Your copy should repeat the data that follows exactly and contain no image.

━━━ Information supplied

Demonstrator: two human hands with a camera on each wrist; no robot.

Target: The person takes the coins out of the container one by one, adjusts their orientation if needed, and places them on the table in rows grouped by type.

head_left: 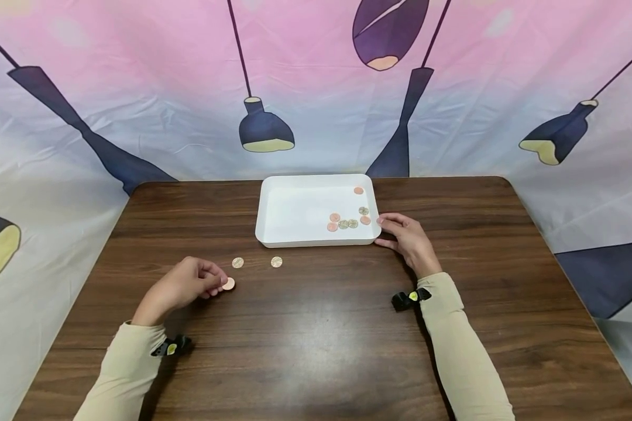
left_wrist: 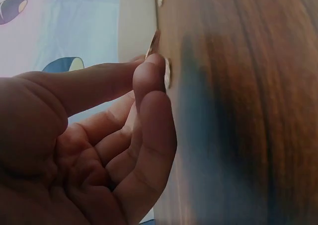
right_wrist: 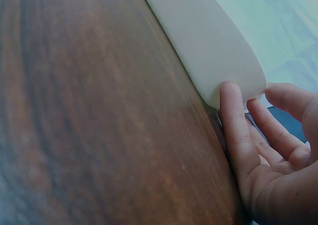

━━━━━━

Task response:
Demonstrator: two human hands with a camera on each wrist; no robot.

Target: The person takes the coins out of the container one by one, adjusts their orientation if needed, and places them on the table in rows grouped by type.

head_left: 
left_wrist: 
right_wrist: 

The work on this exercise is now complete.